C’est un séisme administratif qui ébranle la capitale. Une décision de justice exige l’expulsion de la Maison Communale de Limete, siège d’une autorité publique, pour occupation illégale d’un bien privé. Derrière ce scandale, se dévoile une réalité embarrassante : l’État congolais, souvent prompt à réclamer le respect des lois, peine lui-même à les appliquer lorsqu’il s’agit de son propre patrimoine.
Par une mise en demeure datée du 7 janvier 2025, l’huissier de justice Maître Mosengo Waya a sommé le Gouverneur de Kinshasa de libérer les lieux dans un délai de sept jours, faute de quoi il procédera à une expulsion forcée.

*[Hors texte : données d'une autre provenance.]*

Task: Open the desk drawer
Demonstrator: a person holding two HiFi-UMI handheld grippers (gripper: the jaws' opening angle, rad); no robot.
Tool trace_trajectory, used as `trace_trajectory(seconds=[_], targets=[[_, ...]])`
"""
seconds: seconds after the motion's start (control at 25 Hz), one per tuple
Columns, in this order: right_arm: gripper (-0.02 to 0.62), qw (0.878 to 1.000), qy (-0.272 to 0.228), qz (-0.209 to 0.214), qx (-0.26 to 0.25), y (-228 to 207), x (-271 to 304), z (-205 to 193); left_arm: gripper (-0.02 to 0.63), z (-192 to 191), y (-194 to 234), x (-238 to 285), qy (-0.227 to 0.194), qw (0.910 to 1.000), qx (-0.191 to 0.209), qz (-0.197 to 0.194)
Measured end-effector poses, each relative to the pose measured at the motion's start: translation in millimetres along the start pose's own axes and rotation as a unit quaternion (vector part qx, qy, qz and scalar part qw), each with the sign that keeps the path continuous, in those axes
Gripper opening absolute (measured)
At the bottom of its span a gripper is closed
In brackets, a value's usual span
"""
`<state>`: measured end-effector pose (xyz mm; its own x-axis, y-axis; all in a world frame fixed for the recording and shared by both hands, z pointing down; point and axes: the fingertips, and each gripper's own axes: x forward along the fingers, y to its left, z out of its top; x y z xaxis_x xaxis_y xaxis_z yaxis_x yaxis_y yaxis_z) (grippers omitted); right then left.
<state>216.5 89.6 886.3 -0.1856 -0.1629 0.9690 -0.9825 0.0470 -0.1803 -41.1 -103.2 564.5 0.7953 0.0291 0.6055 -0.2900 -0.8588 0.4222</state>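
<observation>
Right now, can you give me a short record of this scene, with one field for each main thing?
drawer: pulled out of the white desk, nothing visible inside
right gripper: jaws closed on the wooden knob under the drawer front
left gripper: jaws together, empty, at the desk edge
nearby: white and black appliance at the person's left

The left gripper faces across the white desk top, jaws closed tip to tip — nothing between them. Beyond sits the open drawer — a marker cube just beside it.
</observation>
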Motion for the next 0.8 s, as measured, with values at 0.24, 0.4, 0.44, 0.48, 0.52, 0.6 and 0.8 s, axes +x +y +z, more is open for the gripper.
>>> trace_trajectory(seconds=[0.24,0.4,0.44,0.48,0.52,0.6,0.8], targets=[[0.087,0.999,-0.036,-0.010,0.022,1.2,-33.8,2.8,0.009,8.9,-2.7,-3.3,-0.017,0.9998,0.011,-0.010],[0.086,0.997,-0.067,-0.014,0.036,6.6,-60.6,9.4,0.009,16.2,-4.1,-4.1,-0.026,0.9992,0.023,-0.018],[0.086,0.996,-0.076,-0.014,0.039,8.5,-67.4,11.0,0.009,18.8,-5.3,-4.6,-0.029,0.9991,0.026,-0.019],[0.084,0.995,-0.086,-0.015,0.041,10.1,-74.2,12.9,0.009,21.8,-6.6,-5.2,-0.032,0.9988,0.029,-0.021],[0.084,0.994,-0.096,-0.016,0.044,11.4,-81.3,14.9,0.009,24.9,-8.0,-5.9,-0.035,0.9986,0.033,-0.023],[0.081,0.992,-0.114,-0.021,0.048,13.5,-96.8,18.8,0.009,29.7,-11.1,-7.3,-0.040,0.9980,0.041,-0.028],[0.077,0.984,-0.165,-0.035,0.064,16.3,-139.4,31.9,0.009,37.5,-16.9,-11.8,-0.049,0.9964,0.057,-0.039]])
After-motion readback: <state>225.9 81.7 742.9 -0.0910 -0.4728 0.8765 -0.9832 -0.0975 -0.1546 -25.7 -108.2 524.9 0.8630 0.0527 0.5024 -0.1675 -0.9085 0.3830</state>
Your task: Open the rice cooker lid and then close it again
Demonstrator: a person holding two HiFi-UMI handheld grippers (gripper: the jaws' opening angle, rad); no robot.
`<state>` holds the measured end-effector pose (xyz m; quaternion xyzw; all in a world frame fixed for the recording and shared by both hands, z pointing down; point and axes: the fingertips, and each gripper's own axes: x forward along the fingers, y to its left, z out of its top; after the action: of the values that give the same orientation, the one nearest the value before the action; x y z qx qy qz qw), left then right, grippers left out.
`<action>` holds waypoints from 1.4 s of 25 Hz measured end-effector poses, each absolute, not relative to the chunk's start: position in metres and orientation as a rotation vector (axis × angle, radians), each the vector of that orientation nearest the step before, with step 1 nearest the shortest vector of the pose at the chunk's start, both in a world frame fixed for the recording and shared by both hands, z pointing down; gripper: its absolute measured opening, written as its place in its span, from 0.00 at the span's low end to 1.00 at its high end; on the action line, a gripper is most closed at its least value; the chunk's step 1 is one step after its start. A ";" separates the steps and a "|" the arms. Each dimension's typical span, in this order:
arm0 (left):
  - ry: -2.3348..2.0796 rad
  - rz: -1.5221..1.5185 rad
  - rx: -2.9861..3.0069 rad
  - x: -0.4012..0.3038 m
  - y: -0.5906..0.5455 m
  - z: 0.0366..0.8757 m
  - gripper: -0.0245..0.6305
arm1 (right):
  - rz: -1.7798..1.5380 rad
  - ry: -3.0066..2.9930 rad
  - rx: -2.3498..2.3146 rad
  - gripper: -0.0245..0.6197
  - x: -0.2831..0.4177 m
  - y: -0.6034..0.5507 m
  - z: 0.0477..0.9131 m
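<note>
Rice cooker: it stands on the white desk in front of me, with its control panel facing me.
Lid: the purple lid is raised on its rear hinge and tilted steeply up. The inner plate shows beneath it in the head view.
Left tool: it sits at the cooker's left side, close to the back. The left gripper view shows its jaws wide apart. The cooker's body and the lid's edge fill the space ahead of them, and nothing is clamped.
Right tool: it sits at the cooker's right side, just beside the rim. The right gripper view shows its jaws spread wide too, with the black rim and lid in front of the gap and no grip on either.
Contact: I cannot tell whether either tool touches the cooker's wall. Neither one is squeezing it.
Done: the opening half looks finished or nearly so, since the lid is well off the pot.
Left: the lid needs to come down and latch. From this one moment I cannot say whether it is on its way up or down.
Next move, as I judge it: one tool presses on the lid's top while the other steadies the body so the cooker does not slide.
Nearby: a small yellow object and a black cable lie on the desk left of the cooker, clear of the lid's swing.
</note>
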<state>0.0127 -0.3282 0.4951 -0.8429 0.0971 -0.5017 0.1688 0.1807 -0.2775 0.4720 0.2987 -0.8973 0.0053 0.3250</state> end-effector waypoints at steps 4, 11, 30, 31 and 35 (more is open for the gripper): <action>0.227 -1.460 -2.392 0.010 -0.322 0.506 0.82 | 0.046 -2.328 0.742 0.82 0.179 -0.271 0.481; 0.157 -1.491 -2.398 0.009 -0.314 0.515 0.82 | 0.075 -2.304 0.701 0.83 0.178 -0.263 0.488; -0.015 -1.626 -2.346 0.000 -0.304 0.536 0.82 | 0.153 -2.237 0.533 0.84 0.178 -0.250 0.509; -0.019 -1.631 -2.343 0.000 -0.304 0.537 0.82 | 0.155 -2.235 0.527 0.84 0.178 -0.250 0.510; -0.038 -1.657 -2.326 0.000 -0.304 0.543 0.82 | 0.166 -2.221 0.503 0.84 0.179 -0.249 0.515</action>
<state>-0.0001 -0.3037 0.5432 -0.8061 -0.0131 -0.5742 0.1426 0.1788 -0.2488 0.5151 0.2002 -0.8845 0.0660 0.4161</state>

Cette injonction fait suite à un litige opposant la Succession Molebe à l’Hôtel de Ville de Kinshasa, tranché par le Tribunal de Grande Instance de Matete (RC 22.929) et confirmé par la Cour d’Appel (RCA 6757).

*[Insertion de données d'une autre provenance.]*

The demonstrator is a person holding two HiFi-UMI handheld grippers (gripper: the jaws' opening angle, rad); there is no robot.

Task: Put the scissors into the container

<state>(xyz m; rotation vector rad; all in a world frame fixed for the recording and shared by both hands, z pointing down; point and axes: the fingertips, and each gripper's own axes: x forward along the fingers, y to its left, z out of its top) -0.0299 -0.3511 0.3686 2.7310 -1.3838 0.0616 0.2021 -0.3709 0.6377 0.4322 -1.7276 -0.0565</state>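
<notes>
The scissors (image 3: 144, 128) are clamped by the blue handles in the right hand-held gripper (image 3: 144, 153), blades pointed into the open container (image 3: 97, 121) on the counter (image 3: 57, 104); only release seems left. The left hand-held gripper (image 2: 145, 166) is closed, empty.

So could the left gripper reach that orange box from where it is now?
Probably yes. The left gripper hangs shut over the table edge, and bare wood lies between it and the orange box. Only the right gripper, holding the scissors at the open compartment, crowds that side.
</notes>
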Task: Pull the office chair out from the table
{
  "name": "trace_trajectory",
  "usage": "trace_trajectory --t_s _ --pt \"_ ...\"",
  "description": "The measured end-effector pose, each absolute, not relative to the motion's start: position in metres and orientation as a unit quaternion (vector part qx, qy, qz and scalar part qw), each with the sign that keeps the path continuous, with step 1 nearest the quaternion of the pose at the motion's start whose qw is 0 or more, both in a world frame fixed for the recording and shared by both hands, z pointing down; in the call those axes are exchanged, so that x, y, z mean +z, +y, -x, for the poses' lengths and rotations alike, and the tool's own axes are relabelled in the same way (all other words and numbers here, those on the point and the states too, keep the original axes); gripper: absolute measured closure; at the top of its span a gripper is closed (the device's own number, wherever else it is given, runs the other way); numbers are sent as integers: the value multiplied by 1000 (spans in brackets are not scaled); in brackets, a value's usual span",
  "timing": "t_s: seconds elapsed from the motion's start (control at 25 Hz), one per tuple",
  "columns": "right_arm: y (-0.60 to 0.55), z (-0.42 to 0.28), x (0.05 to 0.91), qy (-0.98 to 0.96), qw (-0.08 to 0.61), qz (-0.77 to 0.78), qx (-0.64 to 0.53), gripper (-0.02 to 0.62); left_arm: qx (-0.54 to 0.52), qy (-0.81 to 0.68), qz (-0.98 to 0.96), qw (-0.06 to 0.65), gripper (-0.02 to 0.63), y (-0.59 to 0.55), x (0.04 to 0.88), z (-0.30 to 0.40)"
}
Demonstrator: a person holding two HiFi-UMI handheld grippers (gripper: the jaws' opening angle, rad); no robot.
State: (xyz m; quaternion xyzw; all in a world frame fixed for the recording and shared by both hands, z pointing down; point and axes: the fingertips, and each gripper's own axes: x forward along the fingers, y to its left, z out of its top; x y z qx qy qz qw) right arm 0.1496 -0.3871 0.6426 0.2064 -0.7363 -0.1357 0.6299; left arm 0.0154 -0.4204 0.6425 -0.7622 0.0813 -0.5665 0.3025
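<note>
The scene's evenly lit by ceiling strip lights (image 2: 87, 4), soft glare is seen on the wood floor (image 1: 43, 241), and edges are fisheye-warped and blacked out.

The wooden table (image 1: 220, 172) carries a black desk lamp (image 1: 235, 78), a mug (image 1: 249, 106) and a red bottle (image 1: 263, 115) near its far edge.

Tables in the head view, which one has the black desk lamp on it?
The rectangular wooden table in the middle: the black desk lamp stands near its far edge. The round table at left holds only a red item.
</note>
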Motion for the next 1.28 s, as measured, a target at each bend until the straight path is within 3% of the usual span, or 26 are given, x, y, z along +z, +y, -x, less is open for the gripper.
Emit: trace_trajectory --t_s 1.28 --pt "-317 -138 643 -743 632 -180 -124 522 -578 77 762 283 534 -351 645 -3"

Malgré plusieurs significations et sommations restées sans suite, les autorités provinciales continuent d’occuper le bâtiment, abritant le commissariat de la commune et le bureau des PCR, en violation d’une décision judiciaire devenue définitive.
Cette affaire met en lumière un problème structurel récurrent : la majorité des bâtiments administratifs de Kinshasa ne sont pas la propriété de l’État.
Nombre d’entre eux appartiennent à des familles privées ou successions, parfois depuis l’époque coloniale. Faute de politique claire d’acquisition ou de construction, les services publics louent ou occupent illégalement ces biens, souvent sans régulariser les loyers ni conclure de baux formels.
Cette situation crée un paradoxe : l’État congolais, garant de la loi, se retrouve dans le rôle de l’occupant illégal, exposé à des décisions de justice qu’il est pourtant censé faire respecter.
Ce dossier révèle la désorganisation chronique de la gestion du patrimoine public.
Aucune cartographie fiable des biens de l’État n’existe, les responsabilités se diluent entre le gouvernement central, les provinces et les communes.
Résultat : des litiges à répétition, des dépenses injustifiées en loyers et une image d’impuissance institutionnelle vis-à-vis des tiers.
Cette affaire devrait pousser les autorités à repenser la politique foncière publique : auditer le patrimoine, régulariser les occupations, indemniser les propriétaires lésés et construire des bâtiments administratifs durables.
Au-delà du cas de Limete, ce bras de fer pose une question de fond : l’État congolais est-il au-dessus des lois ?
Si le Gouvernorat refuse d’exécuter une décision de justice, il envoie un message dangereux à la société : celui d’une justice à deux vitesses, où le citoyen obéit, mais l’administration s’exempte.
Cette crise, plus symbolique qu’il n’y paraît, devient donc un test de crédibilité pour l’État de droit en RDC.
Car au final, ce n’est pas seulement une commune qu’on menace d’expulsion, mais l’autorité même de la justice qui se retrouve en jeu.